Gary: From my perspective, unlike some other disciplines — quality, even continuity as an example — there tends to be a lack of a mature or widely accepted maturity model.  Theoretically, there are different models — for example, some of the guides that are issued in the SCOR (Supply Chain Operations Reference) model are certainly gaining some acceptance—but by no means is there a globally accepted model.  To be globally recognized, the fourth element of any market – clients must reference one another – must be satisfied.

I think how we’ve seen the topic of supply chain risk management mature is interesting because there seems to be two schools of thoughts.  Those in the risk profession have seen an evolution with regards to low probability, high impact events: catastrophic recalls, catastrophic natural hazards – event-driven if you will.  That kind of risk management tends to try and tackle these events through extensive business continuity, emergency planning and crisis management.

And then you have the other camp at the transactional level —which is your operations, logistics, procurement, sourcing executives, even your operations finance executives and CEO for that matter—who are looking at the capital invested in the business, the return on that capital and the daily risk associated with managing the business and many suppliers.
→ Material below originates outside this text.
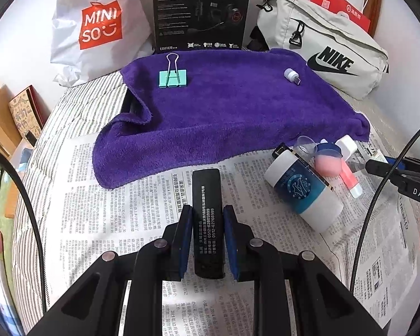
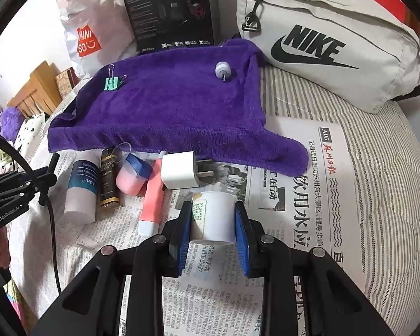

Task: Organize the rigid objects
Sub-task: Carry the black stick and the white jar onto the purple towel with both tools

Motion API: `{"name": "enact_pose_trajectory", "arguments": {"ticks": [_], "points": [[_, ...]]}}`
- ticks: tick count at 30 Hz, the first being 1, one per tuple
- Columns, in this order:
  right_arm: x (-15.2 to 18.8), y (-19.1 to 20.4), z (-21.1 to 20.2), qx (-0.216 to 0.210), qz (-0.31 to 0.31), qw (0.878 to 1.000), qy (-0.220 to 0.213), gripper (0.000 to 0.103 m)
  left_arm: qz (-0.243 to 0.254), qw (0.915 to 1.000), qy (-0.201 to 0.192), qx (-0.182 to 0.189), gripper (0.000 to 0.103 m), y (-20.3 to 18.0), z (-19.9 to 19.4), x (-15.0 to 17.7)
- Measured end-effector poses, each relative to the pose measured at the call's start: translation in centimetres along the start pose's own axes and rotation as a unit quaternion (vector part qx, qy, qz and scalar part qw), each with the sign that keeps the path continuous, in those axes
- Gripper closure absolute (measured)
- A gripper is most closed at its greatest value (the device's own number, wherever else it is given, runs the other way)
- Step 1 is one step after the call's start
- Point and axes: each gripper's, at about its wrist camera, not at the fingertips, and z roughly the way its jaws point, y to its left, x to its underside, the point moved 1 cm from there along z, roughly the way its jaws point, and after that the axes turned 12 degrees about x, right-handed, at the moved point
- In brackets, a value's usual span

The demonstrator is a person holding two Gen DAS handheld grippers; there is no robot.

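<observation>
My left gripper (image 1: 207,212) is shut on a long black box (image 1: 207,224) with white print, held above the newspaper (image 1: 112,218). My right gripper (image 2: 213,210) is shut on a small white cup (image 2: 216,218) with a green label. A purple towel (image 1: 226,106) lies behind; on it are a green binder clip (image 1: 173,77) and a small white adapter (image 1: 291,75). On the paper lie a white-and-blue bottle (image 1: 302,193), a pink jar with a blue lid (image 1: 328,161), a pink-and-white tube (image 2: 151,201), a dark bottle (image 2: 108,182) and a white charger plug (image 2: 180,170).
Behind the towel stand a Miniso bag (image 1: 98,28), a black Edifier box (image 1: 201,11) and a grey Nike bag (image 1: 327,44). A striped sheet (image 2: 377,154) lies under the newspaper. A wooden bed frame (image 2: 33,92) is at the left.
</observation>
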Motion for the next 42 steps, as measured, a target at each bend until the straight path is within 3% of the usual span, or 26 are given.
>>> {"name": "enact_pose_trajectory", "arguments": {"ticks": [3, 10, 20, 31, 42], "points": [[0.1, 0.1, 0.1, -0.003, -0.003, 1.000, 0.002, 0.074, 0.005, 0.9998, 0.015, -0.010, 0.082, 0.1, 1.0, 0.4], [0.5, 0.2, 0.5, -0.005, -0.002, 1.000, 0.010, 0.074, 0.008, 0.9998, 0.011, -0.012, 0.081, 0.2, 0.9, 1.0], [0.2, 0.2, 0.0, -0.009, -0.001, 1.000, 0.003, 0.074, 0.008, 0.9999, 0.007, 0.007, 0.082, 0.2, -0.1, 0.3], [-2.9, 0.4, -1.7, -0.025, -0.012, 0.999, -0.021, 0.074, 0.008, 0.9998, -0.015, 0.014, 0.082, 0.6, -1.8, -3.3], [-6.3, 0.9, -0.5, -0.040, -0.015, 0.999, -0.026, 0.074, 0.012, 0.9998, -0.018, 0.005, 0.082, 1.8, -1.2, -6.2]]}}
So you have two schools that are maturing the discipline at a very accelerated rate. But it is only within the last three to five years where we have seen acceleration.

One area in particular where we have seen some great strides is greater risk management around the supply base and the suppliers themselves, both at the event and transactional levels. We’ve seen common criteria really coming forward for evaluating and setting expectations with suppliers, and insisting on greater transparency upstream the supply chain.  Unfortunately, the majority of the industry is still viewing supply chain risk management as management of just the suppliers and not of the entire value chain.
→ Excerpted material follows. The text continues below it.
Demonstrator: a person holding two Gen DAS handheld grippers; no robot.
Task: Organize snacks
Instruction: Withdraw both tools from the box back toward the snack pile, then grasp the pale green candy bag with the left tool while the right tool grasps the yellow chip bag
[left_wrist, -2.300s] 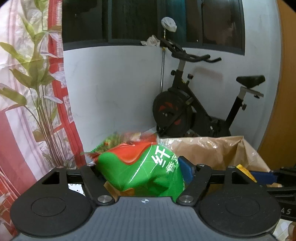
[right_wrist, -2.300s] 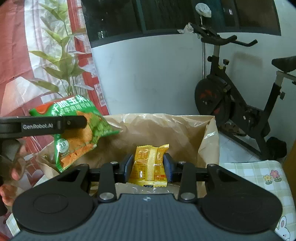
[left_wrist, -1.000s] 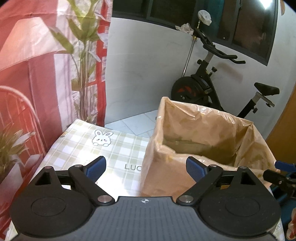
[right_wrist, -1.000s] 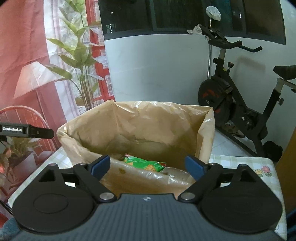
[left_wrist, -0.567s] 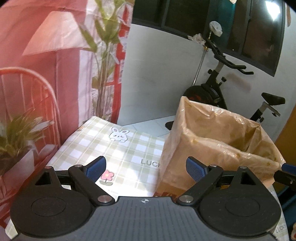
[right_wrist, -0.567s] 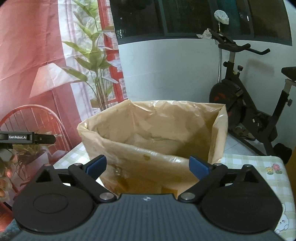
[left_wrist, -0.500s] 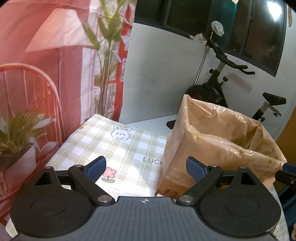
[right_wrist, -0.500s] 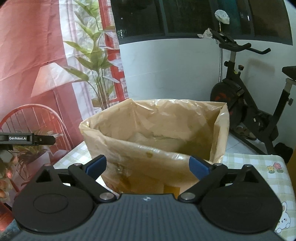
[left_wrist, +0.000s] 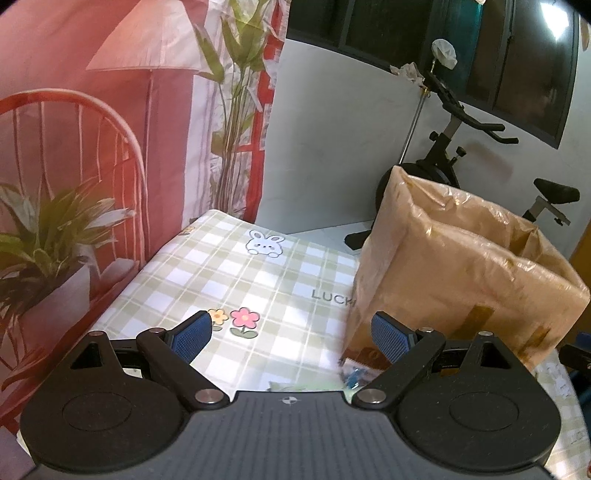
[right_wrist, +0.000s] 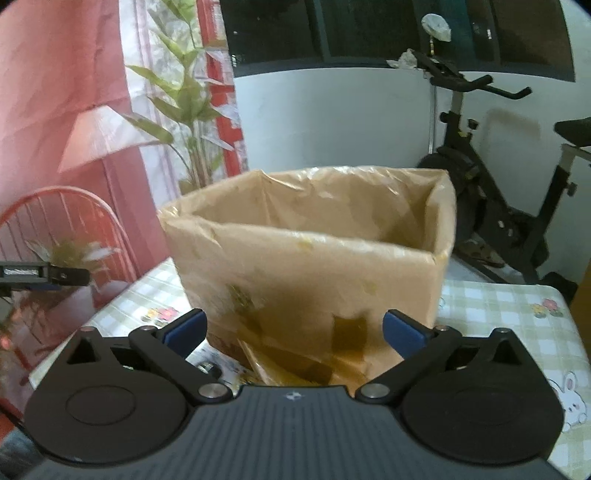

Another area where we have seen some maturing is around managing risks to the physical assets and the risk to those physical assets, such as a facility, inventory, and/or key pieces of equipment.

One of the gauges of maturity is if the discipline matures to the point where it can be measured. Then you have the financial markets interested in underwriting that risk, whether it is catastrophic bonds or whether it is contingent business interruption or business interruption insurance.  And we are seeing this today.

Kinaxis: At the day-to-day transactional level, how do you separate out risk management from day-to-day operations?  What is the elemental difference between managing your business and managing it from a risk perspective?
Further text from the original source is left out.